针对利用计算流体力学仿真方法进行船舶液舱晃荡计算资源消耗大的问题，提出了一种数据驱动的数值仿真模型。以图神经网络为基础构建而成，该网络采用编码器-处理器-解码器架构。编码器提取前5个时间步的流体粒子特征，处理器学习流体潜在的运动规律并更新特征，解码器预测下一时刻粒子特征。处理器结合自注意力机制，使模型能够动态分配邻接权重并突出不规则舱壁区域的影响。利用移动粒子半隐式法生成模型所需训练数据，针对缩尺压载液舱横摇工况开展数值仿真。结果表明：该模型的仿真精度以平均绝对误差为评价指标相较传统图神经网络提升了50%以上，计算效率较移动粒子半隐式法提升了2个数量级，为船舶液舱晃荡数值仿真提供了兼顾精度与效率的新方法。

关键词: 船舶液舱晃荡, 数值仿真, 自注意力机制, 图神经网络, 移动粒子半隐式法

Abstract:

To address the high consumption of computational resources in simulating ship liquid tank sloshing using computational fluid dynamics simulation methods, a data-driven numerical simulation model was proposed based on graph neural networks. An encoder-processor-decoder framework was employed in the proposed model. The encoder extracted features of fluid particles from the first five time steps. The processor learnt latent motion patterns of fluid and updated features, and the decoder predicted features of particles at subsequent time steps. The processor incorporated a self-attention mechanism to enable dynamic adjacency weight allocation and emphasize the influence of irregular tank wall regions. Training data for the model were generated through the moving particle semi-implicit (MPS) method. Numerical simulations were conducted for rolling conditions of scaled ballast tanks. The results have demonstrated that the proposed model achieves over 50% improvement in simulation accuracy measured by MAE compared to conventional graph neural networks, while maintaining two orders of magnitude higher computational efficiency than the MPS method.
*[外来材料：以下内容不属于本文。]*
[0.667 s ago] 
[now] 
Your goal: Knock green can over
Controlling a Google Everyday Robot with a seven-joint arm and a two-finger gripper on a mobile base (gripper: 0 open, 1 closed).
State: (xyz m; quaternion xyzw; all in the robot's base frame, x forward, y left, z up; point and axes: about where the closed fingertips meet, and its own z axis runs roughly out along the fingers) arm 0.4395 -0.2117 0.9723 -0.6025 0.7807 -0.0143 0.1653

This approach provides a novel numerical simulation for ship tank sloshing analysis that effectively balances precision and efficiency.

Key words: ship liquid tank sloshing, numerical simulation, self-attention mechanism, graph neural network, moving particle semi-implicit (MPS) method

中图分类号:

U663.85

张文康,孙霄峰,钟一平等 . 基于图神经网络的船舶液舱晃荡数值仿真[J]. 系统仿真学报, 2025, 37(12): 3087-3099.

Zhang Wenkang,Sun Xiaofeng,Zhong Yiping,et al . Numerical Simulations of Ship Liquid Tank Sloshing Based on Graph Neural Networks[J]. Journal of System Simulation, 2025, 37(12): 3087-3099.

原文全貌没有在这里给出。